[[ INFORMATION, beginning ]]
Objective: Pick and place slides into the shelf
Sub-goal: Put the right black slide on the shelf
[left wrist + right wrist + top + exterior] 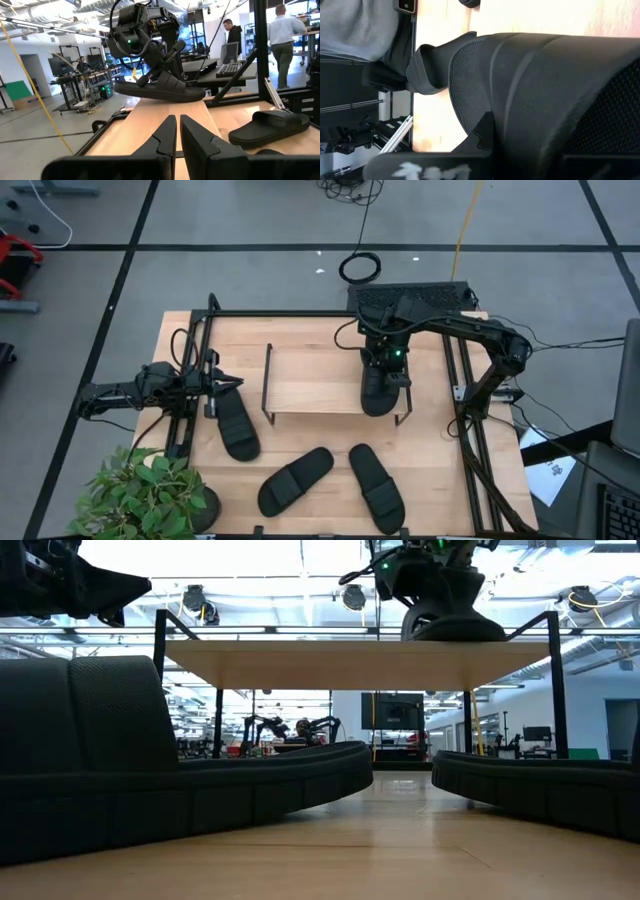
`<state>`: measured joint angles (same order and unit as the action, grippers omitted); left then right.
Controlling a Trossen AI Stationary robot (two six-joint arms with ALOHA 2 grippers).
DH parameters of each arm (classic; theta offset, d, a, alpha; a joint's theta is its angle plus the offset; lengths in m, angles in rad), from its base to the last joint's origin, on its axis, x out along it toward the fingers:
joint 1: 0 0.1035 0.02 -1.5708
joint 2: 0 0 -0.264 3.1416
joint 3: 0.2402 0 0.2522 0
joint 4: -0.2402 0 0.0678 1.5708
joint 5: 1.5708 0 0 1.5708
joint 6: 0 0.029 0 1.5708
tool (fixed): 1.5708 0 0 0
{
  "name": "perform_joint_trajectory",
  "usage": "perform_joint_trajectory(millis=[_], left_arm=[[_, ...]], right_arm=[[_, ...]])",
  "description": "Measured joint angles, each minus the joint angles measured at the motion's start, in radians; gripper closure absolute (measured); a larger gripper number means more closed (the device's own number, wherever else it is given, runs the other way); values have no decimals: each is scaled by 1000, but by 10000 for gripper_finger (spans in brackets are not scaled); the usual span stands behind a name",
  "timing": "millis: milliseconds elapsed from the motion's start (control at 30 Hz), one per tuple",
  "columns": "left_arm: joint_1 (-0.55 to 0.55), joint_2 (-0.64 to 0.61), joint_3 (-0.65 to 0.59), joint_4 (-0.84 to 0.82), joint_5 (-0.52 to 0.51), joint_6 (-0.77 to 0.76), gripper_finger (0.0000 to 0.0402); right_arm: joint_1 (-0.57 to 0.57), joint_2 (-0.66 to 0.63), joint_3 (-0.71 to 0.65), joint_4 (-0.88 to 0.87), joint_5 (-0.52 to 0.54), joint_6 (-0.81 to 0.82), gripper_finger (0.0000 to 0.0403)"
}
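The shelf [320,375] stands mid-table, a light wood plank on thin black wire sides. My right gripper [385,360] is over the shelf's right end, shut on one black slide [379,390], which the left wrist view shows as the slide [160,90]. Three more slides lie sole-down on the table: one [237,425] near my left gripper, two [295,480] [377,485] toward the near edge. My left gripper [225,385] hovers shut at the table's left, above the nearest slide and touching nothing. My right gripper holds the slide by its ribbed strap [167,77], coming from above with the fingers pointing down. The slide lies roughly level over the plank's right end [455,628]. Whether its sole rests on the plank or hangs just above it, I cannot tell.
A large black frame [190,380] runs along the table's left, far and right sides. A potted plant [150,495] sits at the near left corner. Bare wood lies under the shelf [350,840] and between the slides. People stand in the room beyond [282,35].
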<state>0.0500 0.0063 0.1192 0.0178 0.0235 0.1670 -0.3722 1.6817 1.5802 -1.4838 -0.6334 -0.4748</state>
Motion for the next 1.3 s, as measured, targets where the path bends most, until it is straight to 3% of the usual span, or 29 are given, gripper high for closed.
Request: perform_joint_trajectory(millis=[367, 1300], left_arm=[[0, 0, 0, 0, 0, 4, 369], [0, 0, 0, -23, 0, 14, 369]], right_arm=[[0, 0, -25, -8, -12, -9, 399], [1, 2, -27, -30, -184, 14, 399]])
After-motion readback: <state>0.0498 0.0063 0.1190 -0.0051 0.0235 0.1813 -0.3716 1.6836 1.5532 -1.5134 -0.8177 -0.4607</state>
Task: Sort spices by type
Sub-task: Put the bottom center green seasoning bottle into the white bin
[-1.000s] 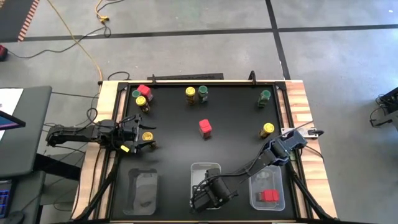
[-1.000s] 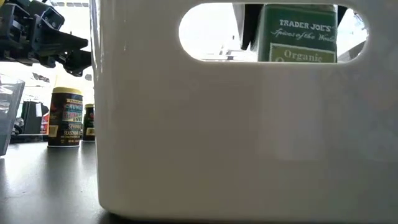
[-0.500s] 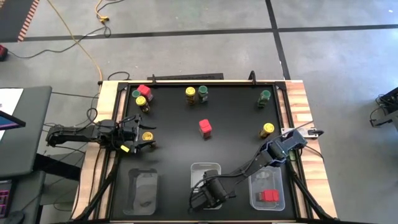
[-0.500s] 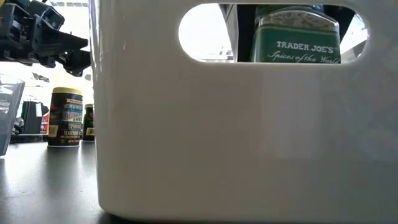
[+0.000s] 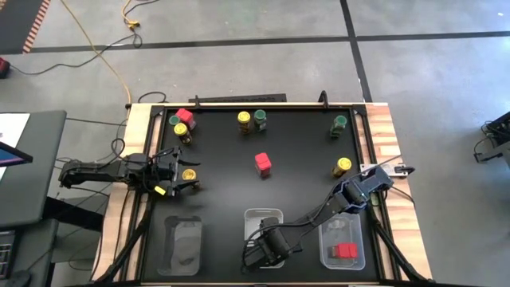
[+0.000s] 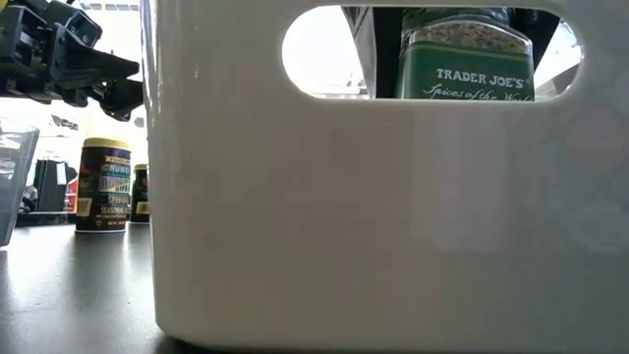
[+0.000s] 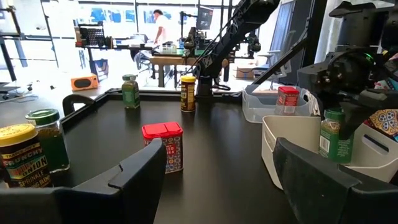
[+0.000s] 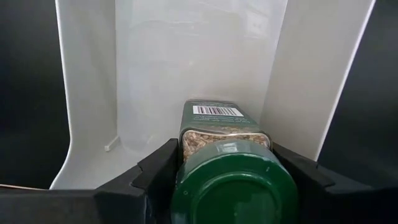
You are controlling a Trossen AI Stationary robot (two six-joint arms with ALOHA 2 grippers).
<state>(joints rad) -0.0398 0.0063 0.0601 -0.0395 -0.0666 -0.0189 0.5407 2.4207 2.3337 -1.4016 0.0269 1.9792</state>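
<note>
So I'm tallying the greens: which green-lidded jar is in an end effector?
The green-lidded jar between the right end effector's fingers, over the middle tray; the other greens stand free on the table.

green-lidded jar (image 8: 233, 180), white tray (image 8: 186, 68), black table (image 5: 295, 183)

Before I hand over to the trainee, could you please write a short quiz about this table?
1. What lid colour has the jar at the right end effector, above the middle tray?
2. True or false: the right-hand tray holds yellow-lidded jars.
3. Seen from above, how many yellow-lidded jars stand on the table?
Key: 1. Green. 2. False; it holds red-lidded jars. 3. Four.
</note>
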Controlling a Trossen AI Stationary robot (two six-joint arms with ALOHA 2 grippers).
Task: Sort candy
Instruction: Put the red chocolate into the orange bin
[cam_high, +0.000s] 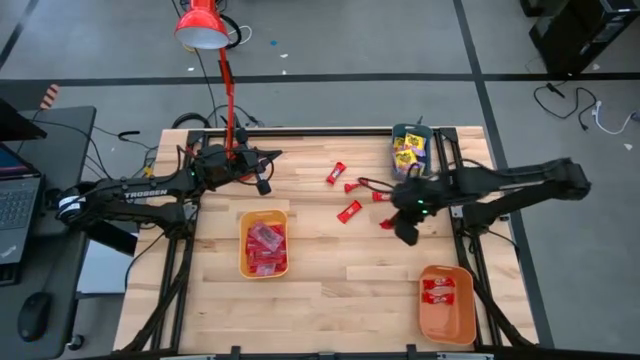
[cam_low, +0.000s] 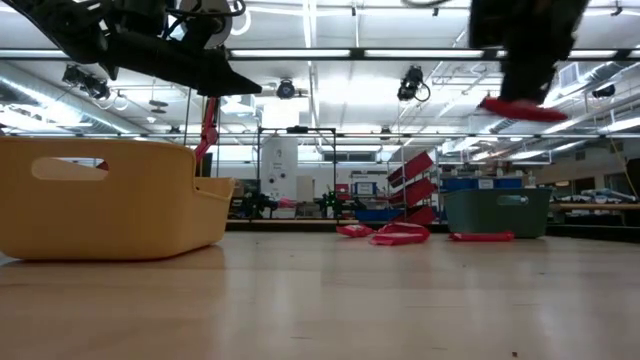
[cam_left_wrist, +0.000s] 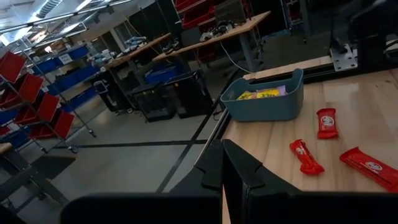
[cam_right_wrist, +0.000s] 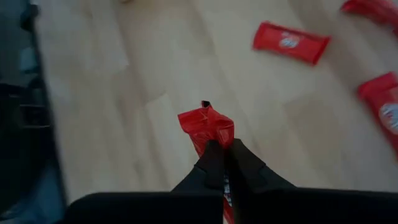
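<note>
A red desk lamp (cam_high: 199, 25) stands at the far edge of the wooden tabletop (cam_high: 330, 290). Left of the tabletop sit a laptop (cam_high: 14, 200) and a mouse (cam_high: 33, 315); right of it, cables (cam_high: 575, 105) trail over the floor.

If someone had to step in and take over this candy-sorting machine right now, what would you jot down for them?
Right gripper: shut on a red candy, lifted off the table near its middle-right.
Left gripper: shut, holding nothing, waiting at the table's far-left edge.
Done: red candies in the yellow tray, two in the orange tray, yellow and pinkish packets in the teal tray.
Left: place the held candy; then the loose red candies still lying mid-table.
</note>
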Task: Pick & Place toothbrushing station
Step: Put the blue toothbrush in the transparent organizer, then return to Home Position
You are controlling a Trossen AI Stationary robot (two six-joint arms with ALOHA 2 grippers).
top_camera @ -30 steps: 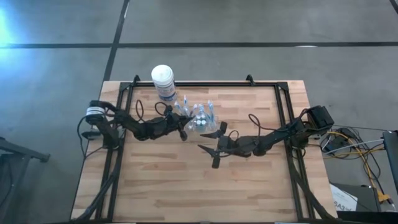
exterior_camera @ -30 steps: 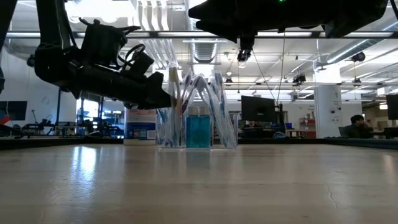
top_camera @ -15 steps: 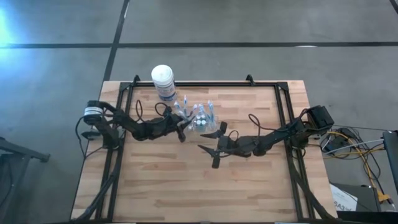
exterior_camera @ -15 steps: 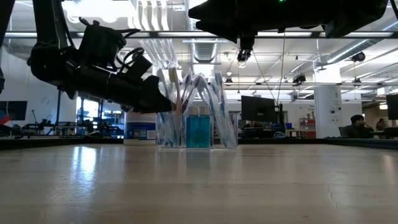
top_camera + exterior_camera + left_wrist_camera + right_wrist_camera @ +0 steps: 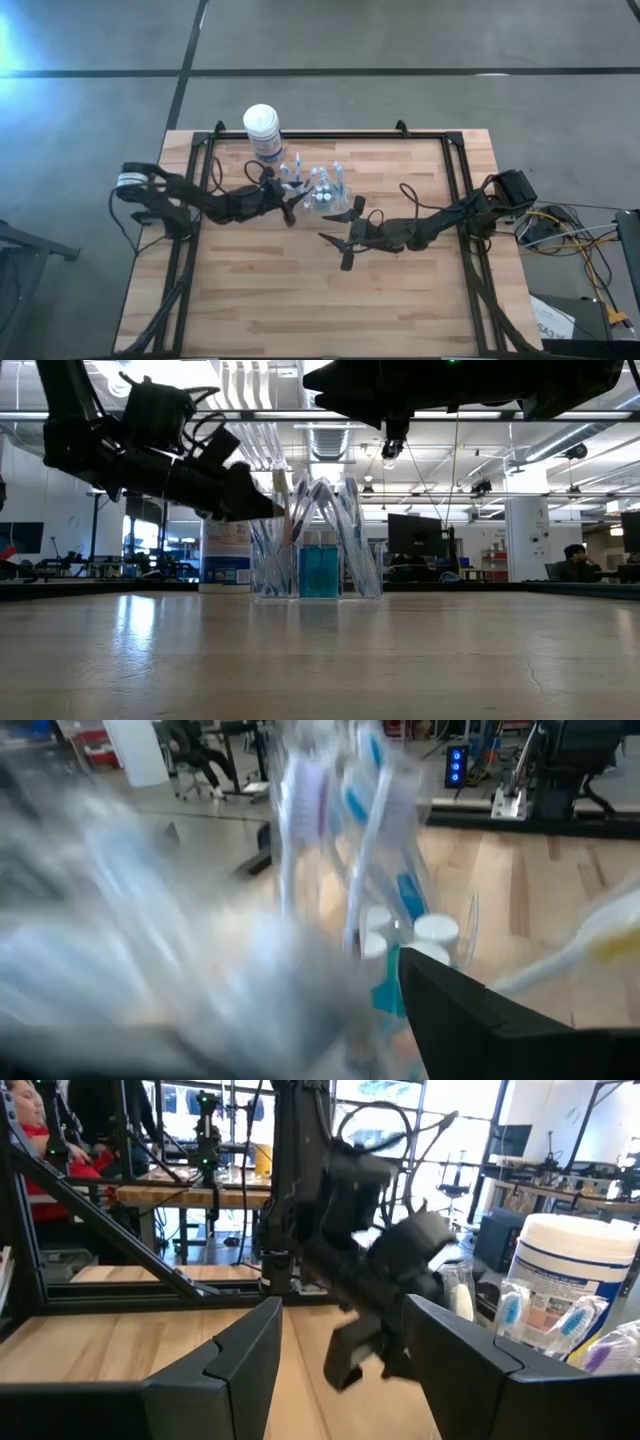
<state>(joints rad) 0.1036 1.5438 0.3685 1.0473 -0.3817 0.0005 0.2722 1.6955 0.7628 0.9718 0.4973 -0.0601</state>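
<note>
A small clear cup (image 5: 322, 192) stands upright on the table's far middle, with several blue-and-white toothbrushes (image 5: 340, 520) fanning out of it and white-capped pieces (image 5: 436, 928) inside. My left gripper (image 5: 287, 203) is open at the cup's left side, level with the brush tops (image 5: 285, 495); its wrist view is blurred and shows one finger (image 5: 480, 1020) beside the brushes. My right gripper (image 5: 350, 232) waits open, near and right of the cup, holding nothing. My left gripper stands close against the leftmost toothbrush tops (image 5: 283, 500), coming level from the table's left. Whether a finger touches a brush, I cannot tell: the wrist view is blurred.
A white-lidded tub with a blue label (image 5: 262, 130) stands at the far edge, just behind and left of the cup. A dark frame (image 5: 455, 170) runs along the table's sides and back. Bare wood (image 5: 300, 300) lies toward the near edge.
My left gripper has opened, risen a little and drawn back toward the table's left edge, away from the cup. The cup and its toothbrushes stand where they were.
</note>
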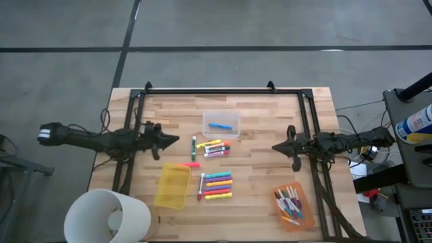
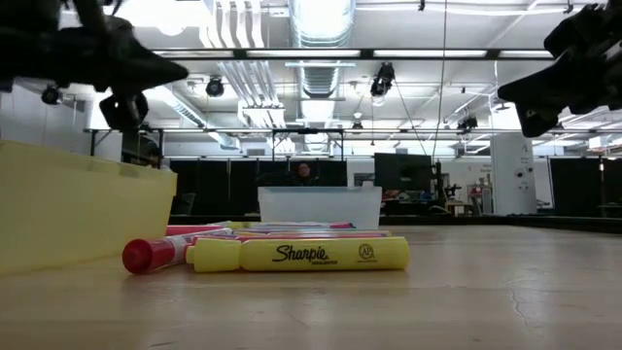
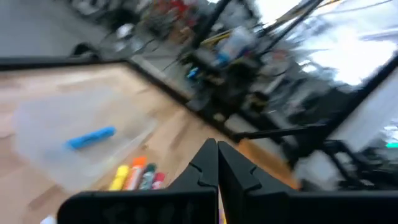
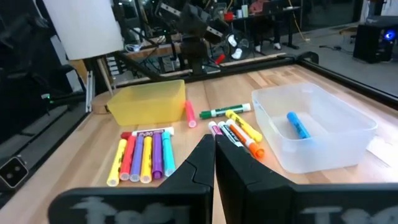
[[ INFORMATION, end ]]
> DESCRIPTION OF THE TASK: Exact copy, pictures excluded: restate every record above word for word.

> ANSWER SPACE:
Objective: Pick and place slides into the shelf
Sub-goal: Put the right black slide on the shelf
[left wrist + right wrist + top + exterior] 
`<state>`: measured joint angles (same order and unit as the action, grippers omitted); left then right.
Controlling a Trossen AI Stationary robot (two six-joint arms with ALOHA 2 grippers).
DH parameters of each arm (classic; theta offset, d, a, alpha; a joint's theta is its angle plus the offset; lengths in m, angles in rad), from its base to the last joint's origin, on its axis, x out along it toward the fingers:
joint 1: 0 0.1035 0.02 -1.5708
joint 2: 0 0 -0.264 3.1416
joint 3: 0.2402 0 0.2522 0
joint 4: -0.2402 0 0.0678 1.5708
joint 5: 1.5708 0 0 1.5708
joint 6: 0 0.029 0 1.5708
tool (fixed): 1.5708 0 0 0
{
  "name": "perform_joint_trajectory",
  "usage": "perform_joint_trajectory(millis=[_], left_arm=[[_, ...]], right_arm=[[_, ...]])",
  "description": "Measured joint angles, each minus the joint angles measured at the motion's start, in radians; gripper closure absolute (measured); a larger gripper number means more closed (the device's own number, wherever else it is given, runs the other way); values have no decimals: each is scaled by 1000, but by 10000 for gripper_finger (spans in brackets are not scaled); the usual span stands behind a name",
  "timing": "millis: milliseconds elapsed from the motion's start (control at 30 Hz), one per tuple",
  "columns": "left_arm: joint_1 (-0.55 to 0.55), joint_2 (-0.64 to 0.61), joint_3 (-0.65 to 0.59), joint_4 (-0.84 to 0.82), joint_5 (-0.52 to 0.51), joint_6 (-0.77 to 0.76), gripper_finger (0.0000 to 0.0402); right_arm: joint_1 (-0.57 to 0.57), joint_2 (-0.66 to 0.63), joint_3 (-0.71 to 0.65), joint_4 (-0.88 to 0.87), joint_5 (-0.52 to 0.54), joint_6 (-0.81 to 0.82), gripper_finger (0.0000 to 0.0403)"
}
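The shelf [320,375] stands mid-table, a light wood plank on thin black wire sides. My right gripper [385,360] is over the shelf's right end, shut on one black slide [379,390], which the left wrist view shows as the slide [160,90]. Three more slides lie sole-down on the table: one [237,425] near my left gripper, two [295,480] [377,485] toward the near edge. My left gripper [225,385] hovers shut at the table's left, above the nearest slide and touching nothing. My right gripper holds the slide by its ribbed strap [167,77], coming from above with the fingers pointing down. The slide lies roughly level over the plank's right end [455,628]. Whether its sole rests on the plank or hangs just above it, I cannot tell.
A large black frame [190,380] runs along the table's left, far and right sides. A potted plant [150,495] sits at the near left corner. Bare wood lies under the shelf [350,840] and between the slides. People stand in the room beyond [282,35].
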<state>0.0500 0.0063 0.1192 0.0178 0.0235 0.1670 -0.3722 1.6817 1.5802 -1.4838 -0.6334 -0.4748</state>
Motion for the next 1.3 s, as measured, targets where the path bends most, until it is straight to 3% of the usual span, or 29 are given, gripper high for closed.
Request: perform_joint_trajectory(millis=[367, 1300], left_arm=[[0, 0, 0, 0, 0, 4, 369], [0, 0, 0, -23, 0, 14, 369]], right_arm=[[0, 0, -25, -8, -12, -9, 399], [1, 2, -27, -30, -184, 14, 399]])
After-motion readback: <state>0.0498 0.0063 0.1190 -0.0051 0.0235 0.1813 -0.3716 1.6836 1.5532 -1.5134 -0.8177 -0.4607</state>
Task: Sort spices by type
Sub-task: Put the bottom center green seasoning bottle into the white bin
[-1.000s] 
[-1.000s] 
[-0.500s] 
[-0.500s] 
[+0.000s] 
[+0.000s] 
[+0.000s] 
[+0.000s] 
You are controlling a Trossen AI Stationary robot (two six-joint arms with ALOHA 2 grippers).
<state>(joints rad) -0.0398 0.0063 0.0601 -0.0395 -0.0666 -0.0189 0.5407 2.4207 2.3337 -1.4016 0.0269 1.9792</state>
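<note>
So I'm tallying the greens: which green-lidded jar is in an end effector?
The green-lidded jar between the right end effector's fingers, over the middle tray; the other greens stand free on the table.

green-lidded jar (image 8: 233, 180), white tray (image 8: 186, 68), black table (image 5: 295, 183)

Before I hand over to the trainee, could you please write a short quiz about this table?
1. What lid colour has the jar at the right end effector, above the middle tray?
2. True or false: the right-hand tray holds yellow-lidded jars.
3. Seen from above, how many yellow-lidded jars stand on the table?
Key: 1. Green. 2. False; it holds red-lidded jars. 3. Four.
</note>
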Controlling a Trossen AI Stationary robot (two six-joint arms with ALOHA 2 grippers).
Task: Sort candy
Instruction: Put the red chocolate into the orange bin
[cam_high, +0.000s] 
[cam_low, +0.000s] 
[cam_left_wrist, +0.000s] 
[cam_right_wrist, +0.000s] 
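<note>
A red desk lamp (cam_high: 199, 25) stands at the far edge of the wooden tabletop (cam_high: 330, 290). Left of the tabletop sit a laptop (cam_high: 14, 200) and a mouse (cam_high: 33, 315); right of it, cables (cam_high: 575, 105) trail over the floor.

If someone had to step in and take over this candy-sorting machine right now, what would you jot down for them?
Right gripper: shut on a red candy, lifted off the table near its middle-right.
Left gripper: shut, holding nothing, waiting at the table's far-left edge.
Done: red candies in the yellow tray, two in the orange tray, yellow and pinkish packets in the teal tray.
Left: place the held candy; then the loose red candies still lying mid-table.
</note>
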Task: Pick & Place toothbrushing station
Step: Put the blue toothbrush in the transparent organizer, then return to Home Position
You are controlling a Trossen AI Stationary robot (two six-joint arms with ALOHA 2 grippers).
top_camera @ -30 steps: 
exterior_camera @ -30 steps: 
top_camera @ -15 steps: 
exterior_camera @ -15 steps: 
top_camera + exterior_camera + left_wrist_camera + right_wrist_camera @ +0 steps: 
<state>(joints rad) 0.1036 1.5438 0.3685 1.0473 -0.3817 0.0005 0.2722 1.6955 0.7628 0.9718 0.4973 -0.0601</state>
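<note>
A small clear cup (image 5: 322, 192) stands upright on the table's far middle, with several blue-and-white toothbrushes (image 5: 340, 520) fanning out of it and white-capped pieces (image 5: 436, 928) inside. My left gripper (image 5: 287, 203) is open at the cup's left side, level with the brush tops (image 5: 285, 495); its wrist view is blurred and shows one finger (image 5: 480, 1020) beside the brushes. My right gripper (image 5: 350, 232) waits open, near and right of the cup, holding nothing. My left gripper stands close against the leftmost toothbrush tops (image 5: 283, 500), coming level from the table's left. Whether a finger touches a brush, I cannot tell: the wrist view is blurred.
A white-lidded tub with a blue label (image 5: 262, 130) stands at the far edge, just behind and left of the cup. A dark frame (image 5: 455, 170) runs along the table's sides and back. Bare wood (image 5: 300, 300) lies toward the near edge.
My left gripper has opened, risen a little and drawn back toward the table's left edge, away from the cup. The cup and its toothbrushes stand where they were.
</note>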

Here is where the answer stops.